How many of the lines in the material underneath include the string "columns"? State the number only.

===============

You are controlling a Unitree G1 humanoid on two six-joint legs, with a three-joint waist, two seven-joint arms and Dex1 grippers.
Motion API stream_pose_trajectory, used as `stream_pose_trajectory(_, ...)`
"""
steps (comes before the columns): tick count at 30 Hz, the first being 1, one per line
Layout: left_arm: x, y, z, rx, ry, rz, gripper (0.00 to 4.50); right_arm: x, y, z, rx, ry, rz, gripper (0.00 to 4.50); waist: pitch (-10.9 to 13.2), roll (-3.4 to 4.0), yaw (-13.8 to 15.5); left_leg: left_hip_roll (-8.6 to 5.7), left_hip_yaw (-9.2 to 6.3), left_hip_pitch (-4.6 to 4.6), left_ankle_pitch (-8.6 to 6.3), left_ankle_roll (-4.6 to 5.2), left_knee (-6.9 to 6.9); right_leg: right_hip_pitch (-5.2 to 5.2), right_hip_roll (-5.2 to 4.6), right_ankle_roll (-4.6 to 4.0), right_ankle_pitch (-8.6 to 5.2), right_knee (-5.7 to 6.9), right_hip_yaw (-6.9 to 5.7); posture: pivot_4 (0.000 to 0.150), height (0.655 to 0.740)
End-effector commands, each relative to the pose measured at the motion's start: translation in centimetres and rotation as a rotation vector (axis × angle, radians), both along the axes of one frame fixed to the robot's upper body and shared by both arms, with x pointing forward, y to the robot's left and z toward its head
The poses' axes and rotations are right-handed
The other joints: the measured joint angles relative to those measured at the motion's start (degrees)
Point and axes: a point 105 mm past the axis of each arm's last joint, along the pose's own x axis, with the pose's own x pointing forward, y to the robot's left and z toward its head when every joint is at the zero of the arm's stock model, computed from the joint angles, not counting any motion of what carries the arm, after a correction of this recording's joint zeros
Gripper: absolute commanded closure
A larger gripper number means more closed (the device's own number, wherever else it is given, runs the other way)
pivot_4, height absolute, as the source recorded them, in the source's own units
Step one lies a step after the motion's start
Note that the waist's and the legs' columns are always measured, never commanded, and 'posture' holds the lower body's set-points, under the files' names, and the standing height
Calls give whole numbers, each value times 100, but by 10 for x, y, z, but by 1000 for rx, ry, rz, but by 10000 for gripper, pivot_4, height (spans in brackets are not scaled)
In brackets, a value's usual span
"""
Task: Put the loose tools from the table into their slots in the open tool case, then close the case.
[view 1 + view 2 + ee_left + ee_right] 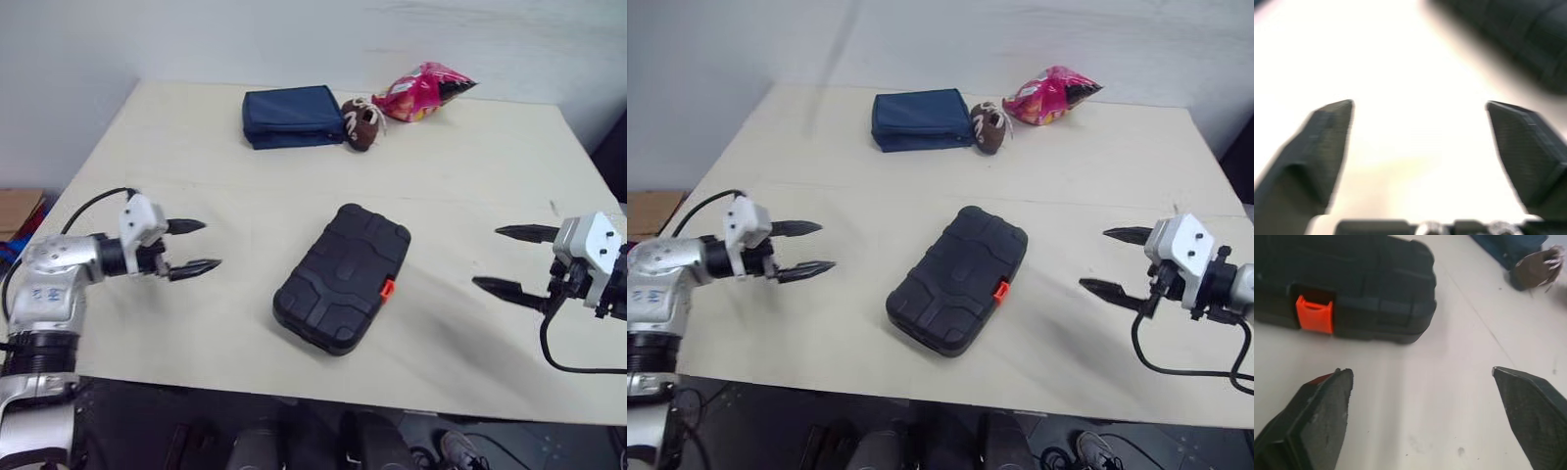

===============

## Task solution
2